A journey through several centuries
Assyriologist Maul links Mesopotamia, modern cultures

BY DIANE MANUEL

As he read aloud from the journal of a German archaeologist who excavated the Assyrian city of Assur in the early 1900s, Stefan Maul could have been auditioning for the big-screen role of Indiana Jones:

"There were blue and multi-colored glass beads and stone splinters, mostly agate and other pieces of silex, as well as thin twigs and pieces of wood. On the central lead tablet they formed a type of cushion for two little tablets, one gold and one silver, which also both bore Tukulti-Ninurta's inscription."

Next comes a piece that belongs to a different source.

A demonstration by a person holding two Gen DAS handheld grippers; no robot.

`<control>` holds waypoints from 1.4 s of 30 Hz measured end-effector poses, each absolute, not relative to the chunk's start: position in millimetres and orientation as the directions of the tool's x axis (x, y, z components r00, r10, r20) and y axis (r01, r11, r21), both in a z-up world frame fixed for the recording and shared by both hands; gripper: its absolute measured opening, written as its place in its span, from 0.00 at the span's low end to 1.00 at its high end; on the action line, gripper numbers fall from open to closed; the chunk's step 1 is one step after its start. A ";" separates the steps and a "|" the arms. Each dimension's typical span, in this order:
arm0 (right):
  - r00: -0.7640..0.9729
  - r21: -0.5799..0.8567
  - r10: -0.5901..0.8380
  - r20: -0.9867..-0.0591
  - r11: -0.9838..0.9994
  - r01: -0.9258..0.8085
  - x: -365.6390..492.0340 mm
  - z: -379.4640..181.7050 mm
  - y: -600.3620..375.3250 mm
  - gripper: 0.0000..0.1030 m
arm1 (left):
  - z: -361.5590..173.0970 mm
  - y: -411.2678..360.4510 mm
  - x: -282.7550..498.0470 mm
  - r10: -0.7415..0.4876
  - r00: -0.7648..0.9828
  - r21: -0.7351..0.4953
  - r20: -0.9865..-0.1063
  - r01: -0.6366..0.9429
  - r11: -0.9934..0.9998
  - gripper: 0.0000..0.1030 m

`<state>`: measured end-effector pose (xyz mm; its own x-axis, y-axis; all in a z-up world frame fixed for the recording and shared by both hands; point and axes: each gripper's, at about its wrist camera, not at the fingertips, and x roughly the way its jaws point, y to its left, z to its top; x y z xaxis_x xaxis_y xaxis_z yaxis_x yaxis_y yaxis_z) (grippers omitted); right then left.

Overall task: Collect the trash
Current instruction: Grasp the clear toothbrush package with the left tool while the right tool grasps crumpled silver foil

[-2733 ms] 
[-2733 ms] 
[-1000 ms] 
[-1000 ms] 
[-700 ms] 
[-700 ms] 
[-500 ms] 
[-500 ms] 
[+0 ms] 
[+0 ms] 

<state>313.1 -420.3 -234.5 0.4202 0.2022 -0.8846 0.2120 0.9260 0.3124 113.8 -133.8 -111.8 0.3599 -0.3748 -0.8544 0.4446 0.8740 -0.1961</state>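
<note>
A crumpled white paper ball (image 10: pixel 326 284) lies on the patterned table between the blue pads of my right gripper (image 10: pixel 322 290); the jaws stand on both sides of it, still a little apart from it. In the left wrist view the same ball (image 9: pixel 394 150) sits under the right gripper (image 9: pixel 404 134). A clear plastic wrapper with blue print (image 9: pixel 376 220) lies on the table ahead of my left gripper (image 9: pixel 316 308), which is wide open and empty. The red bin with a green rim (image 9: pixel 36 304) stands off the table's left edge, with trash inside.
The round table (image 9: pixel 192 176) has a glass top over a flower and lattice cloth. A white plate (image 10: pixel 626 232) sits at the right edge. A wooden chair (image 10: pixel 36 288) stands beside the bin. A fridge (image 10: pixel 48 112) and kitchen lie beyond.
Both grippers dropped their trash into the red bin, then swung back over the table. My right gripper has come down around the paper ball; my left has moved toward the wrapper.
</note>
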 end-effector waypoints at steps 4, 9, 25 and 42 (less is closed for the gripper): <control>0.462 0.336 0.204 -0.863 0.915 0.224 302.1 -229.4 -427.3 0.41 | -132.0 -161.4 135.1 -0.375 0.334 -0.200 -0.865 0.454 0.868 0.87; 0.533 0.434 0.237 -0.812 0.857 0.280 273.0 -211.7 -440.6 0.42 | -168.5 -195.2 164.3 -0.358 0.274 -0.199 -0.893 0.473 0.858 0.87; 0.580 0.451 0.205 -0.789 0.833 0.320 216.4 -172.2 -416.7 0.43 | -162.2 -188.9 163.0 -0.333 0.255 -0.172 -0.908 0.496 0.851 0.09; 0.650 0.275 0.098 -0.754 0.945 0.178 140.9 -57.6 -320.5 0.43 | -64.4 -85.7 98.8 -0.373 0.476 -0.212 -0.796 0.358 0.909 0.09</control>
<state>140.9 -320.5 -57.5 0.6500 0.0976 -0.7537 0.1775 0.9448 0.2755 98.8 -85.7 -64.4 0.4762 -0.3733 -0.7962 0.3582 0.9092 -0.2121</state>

Maul, a world-renowned Assyriologist at the University of Heidelberg's Seminar for Languages and Cultures of the Middle East, held the audience at the Cantor Arts Center auditorium in an intense, captivated grip on Monday evening. The final speaker in this year's Presidential Lectures and Symposia in the Humanities and Arts, he talked about "Constructions of Divinity: The Idea of God in Ancient Near East."

Maul led his listeners through several centuries of research in Mesopotamian civilizations, illustrating his carefully phrased remarks with slides of bas reliefs, temple ruins, stone tablets in situ and diagrams of reconstructed temples and city plans. But after he'd read the inscription cited above, he broke from his prepared remarks.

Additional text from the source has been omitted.